The U.S. Government, currently in a legal battle against Microsoft, wants the latter to turn over a customer's emails stored overseas that is suspected to be linked to a case of narco-trafficking. While the software editor denounces a flagrant infringement of privacy rights, the U.S. Government took refuge behind the argument that although the offending mail is located abroad, it is under the control of an American company and thus U.S. laws.
A victory for the United States Government could have serious repercussions for the Bitcoin industry where large amount of private keys (and thus of bitcoins) remain stored online, through hosted wallet providers.
For the U.S. government, the situation is quite simple: Microsoft is an American company, the place of storage of the data is therefore irrelevant. One point that refutes the company, saying instead that it makes all the difference. Indeed, the place of storage can have some importance, as highlighted by the FISA (Foreign Intelligence Surveillance Act), which allows to retrieve data pertaining to foreign users if it is stored in servers located physically within the American boundaries.
However, Washington has also recalled that the mandate must be applied by Microsoft because Cloud computing (and therefore Microsoft online mailling platform, Outlook) is not covered by the fourth amendment of the Constitution related to the protection against searches and non-motivated seizures.

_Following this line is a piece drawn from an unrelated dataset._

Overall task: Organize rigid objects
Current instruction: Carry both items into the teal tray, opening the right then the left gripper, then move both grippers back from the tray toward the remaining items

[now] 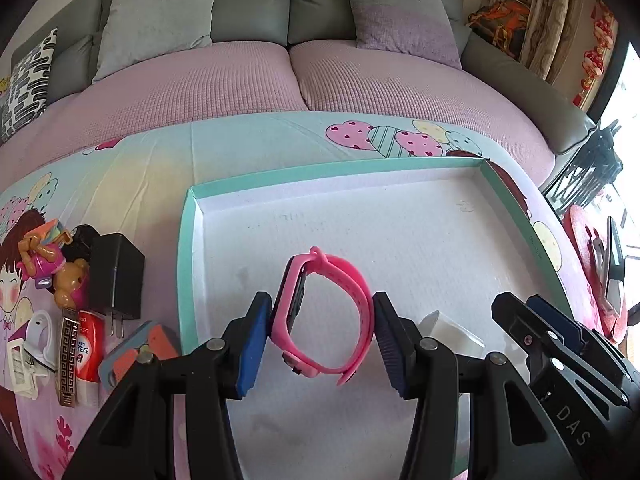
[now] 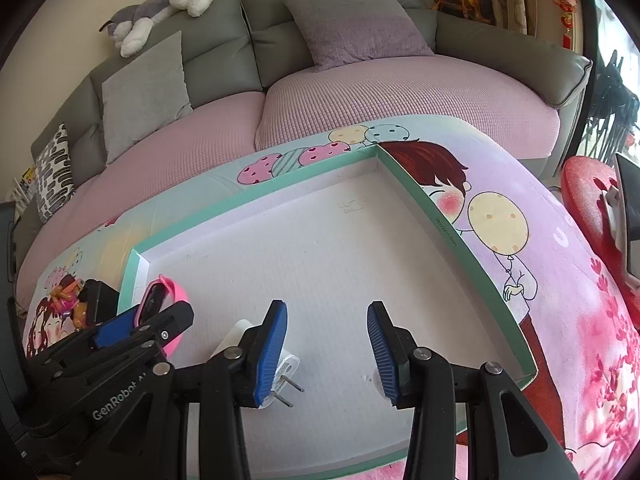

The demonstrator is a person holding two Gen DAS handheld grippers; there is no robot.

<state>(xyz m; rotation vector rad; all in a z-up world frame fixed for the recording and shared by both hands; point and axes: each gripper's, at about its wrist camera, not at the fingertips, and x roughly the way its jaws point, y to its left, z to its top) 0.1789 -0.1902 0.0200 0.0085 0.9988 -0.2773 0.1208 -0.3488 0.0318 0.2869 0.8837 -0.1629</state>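
Left tongs (image 1: 320,332) clamp pink watch (image 1: 324,312) over tray (image 1: 188,240) for drop-off; right tongs (image 2: 327,350) gape empty beside white charger (image 2: 280,364).

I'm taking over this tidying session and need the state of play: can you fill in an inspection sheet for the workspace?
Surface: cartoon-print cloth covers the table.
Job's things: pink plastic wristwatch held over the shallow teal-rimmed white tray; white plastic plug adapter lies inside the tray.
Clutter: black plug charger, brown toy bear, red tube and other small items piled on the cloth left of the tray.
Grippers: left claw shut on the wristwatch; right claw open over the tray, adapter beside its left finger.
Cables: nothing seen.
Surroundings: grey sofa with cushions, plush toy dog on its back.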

Nevertheless, U.S. Justice has validated the arguments of the American executives twice this summer, July 31 and August 29, after a first trial in May. It wondered today on ways to compel the multinational to execute its decision. The contempt order is an option. Microsoft, who wishes to use the judicial process, could drag on. A bitter battle with global repercussions is profiled with the next deadline decided by judge Loretta Preska on September 5 to comply with the decision.
A Threat to Bitcoin?
In the name of anti-terrorism and the fight against crime, the American federal government considers legitimate to gain access to data stored on the servers of global data center operators, nevertheless of the location, if the business is active or incorporated in the United States. "It's a control issue, not a matter of information location" said the late July judge Preska of the Federal Court for the Southern District of New York.

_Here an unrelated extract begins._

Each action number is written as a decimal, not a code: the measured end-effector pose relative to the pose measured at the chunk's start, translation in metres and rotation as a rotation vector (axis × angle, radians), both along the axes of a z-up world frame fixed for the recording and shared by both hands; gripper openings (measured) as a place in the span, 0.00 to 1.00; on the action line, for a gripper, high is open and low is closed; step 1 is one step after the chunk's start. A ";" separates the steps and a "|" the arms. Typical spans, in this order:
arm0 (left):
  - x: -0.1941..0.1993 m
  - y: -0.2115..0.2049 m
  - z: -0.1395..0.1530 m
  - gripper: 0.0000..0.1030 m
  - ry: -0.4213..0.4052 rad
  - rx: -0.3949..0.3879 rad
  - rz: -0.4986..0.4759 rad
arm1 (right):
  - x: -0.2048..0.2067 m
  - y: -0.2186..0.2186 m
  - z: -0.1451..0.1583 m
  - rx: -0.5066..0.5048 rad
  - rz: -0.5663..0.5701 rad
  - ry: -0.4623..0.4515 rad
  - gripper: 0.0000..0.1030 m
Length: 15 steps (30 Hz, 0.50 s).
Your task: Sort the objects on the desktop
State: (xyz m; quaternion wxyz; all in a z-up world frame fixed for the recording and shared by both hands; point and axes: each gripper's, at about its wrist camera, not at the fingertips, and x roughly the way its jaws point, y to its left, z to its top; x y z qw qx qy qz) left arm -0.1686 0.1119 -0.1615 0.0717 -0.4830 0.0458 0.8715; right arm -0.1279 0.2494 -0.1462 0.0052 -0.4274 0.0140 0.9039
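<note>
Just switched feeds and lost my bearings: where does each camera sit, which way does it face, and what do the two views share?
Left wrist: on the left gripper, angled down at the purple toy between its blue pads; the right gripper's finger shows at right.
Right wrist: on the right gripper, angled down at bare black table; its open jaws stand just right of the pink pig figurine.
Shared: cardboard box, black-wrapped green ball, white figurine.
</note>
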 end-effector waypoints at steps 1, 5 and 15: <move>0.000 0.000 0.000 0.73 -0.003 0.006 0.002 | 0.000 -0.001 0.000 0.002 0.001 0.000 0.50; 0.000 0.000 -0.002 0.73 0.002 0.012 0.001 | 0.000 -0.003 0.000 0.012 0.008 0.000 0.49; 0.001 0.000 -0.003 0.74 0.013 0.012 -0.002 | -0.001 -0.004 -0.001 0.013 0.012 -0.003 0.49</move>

While many Bitcoin hosted wallets and bitcoin exchanges continue to store wallets' private keys on their servers in order to automate the transfers of their clients funds through hot wallets, such government rights could significantly threaten the funds their customers: The private keys (and therefore, the entire property of one's wallet) could be seized, as seen during Silk Road's case. The difference being that American justice can now act regardless of the location of servers or of the company which owns them, in the world.

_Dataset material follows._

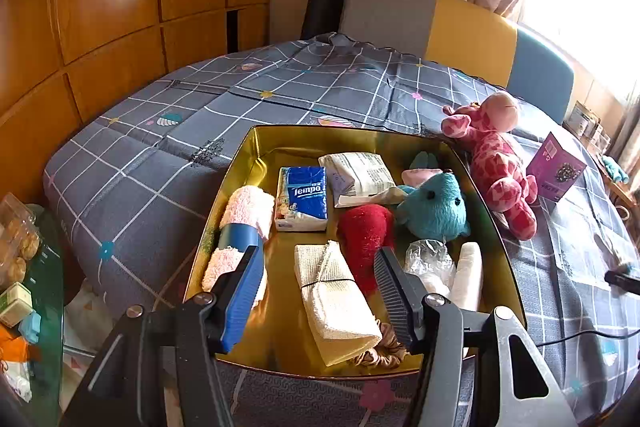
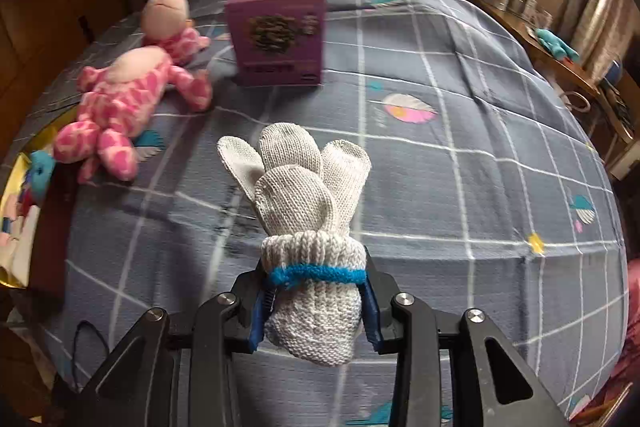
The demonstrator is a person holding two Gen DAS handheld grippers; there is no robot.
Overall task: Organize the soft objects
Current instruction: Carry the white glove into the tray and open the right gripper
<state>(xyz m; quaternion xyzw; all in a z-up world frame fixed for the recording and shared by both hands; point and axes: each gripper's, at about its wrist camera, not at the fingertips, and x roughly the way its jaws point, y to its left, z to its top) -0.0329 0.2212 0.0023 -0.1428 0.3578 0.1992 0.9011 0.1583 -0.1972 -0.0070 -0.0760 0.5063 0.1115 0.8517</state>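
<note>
My right gripper is shut on a rolled pair of white knitted gloves with a blue cuff band, held above the grey checked bedspread. My left gripper hangs open over the near end of a gold tin, with nothing between its pads. The tin holds a pink towel roll, a Tempo tissue pack, a white packet, a teal plush, a red fuzzy item, a folded cream cloth and a scrunchie. A pink giraffe plush lies beside the tin.
A purple box stands on the bed behind the giraffe. The tin's edge shows at the far left of the right wrist view. A glass side table with snacks is left of the bed. A shelf runs along the right.
</note>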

It could be even tempted to consult all the information about a Bitcoin Business’ customer (which, for example, has submitted identity information (Also known as KYC) to the platform), for judicial purposes, and why not in a near future, for tax investigations?
This problem is not without recalling one posed by Ben Lawksy’s Bitlicense, which section 200.15.g.2 recommends:
Enhanced due diligence for accounts involving foreign entities. Licensees that maintain accounts for non-U.S. Persons and non-U.S. Licensees must establish enhanced due diligence policies, procedures [...]
Many bitcoins figures rose up against the various proposals of this license, like Eric Vorhhes, author of a virulent article against the Bitlicense, or Anti Money Laundering specialist Sian Jones, who indicated:
The [BitLicense] regulations will apply not only to virtual currency businesses in New York State but also to anyone anywhere in the world engaged in virtual currency business activity involving New York or involving someone who resides in New York or is located there or has a place of business or is conducting business there regardless of where she or he is at the time. And that doesn't just mean clients. It applies equally to payees, recipients and counterparties. Even if a virtual currency business outside New York decides not to do business involving New York or with New Yorkers, it will nevertheless need to know the identity of all parties to a transaction in order to be aware of any New York connection.
Fortunately, It seems that Microsoft knows a similar support from peers in the computer industry: other companies, including AT&T, Apple, Cisco and Verizon support Microsoft's case, concerned that customers will no longer trust them.
The German government, for example, is reported to have told Microsoft that it won’t use data storage from US companies unless this kind of ruling is overturned. Microsoft explained in June :
In some instances, potential customers have decided not to purchase services from Microsoft and have opted to instead for a provider based outside the United States that is perceived as being not subject to US jurisdiction
If this trend continues, the US technology sector’s business model of providing ‘cloud’ internet-based services to enterprises, governments, and educational institutions worldwide will be substantially undermined.
Identical threats would be likely to weigh on Bitcoin industry, when we know that privacy concerns are crucial for the average Bitcoin user, a 32.1-year-old libertarian male according to a research conducted by a Bitcoiner.
Let us hope that the extended Bitlicense comment period will give Ben Lawsky the opportunity to rewrite a proposal more appropriate to the reality of the market, and its users.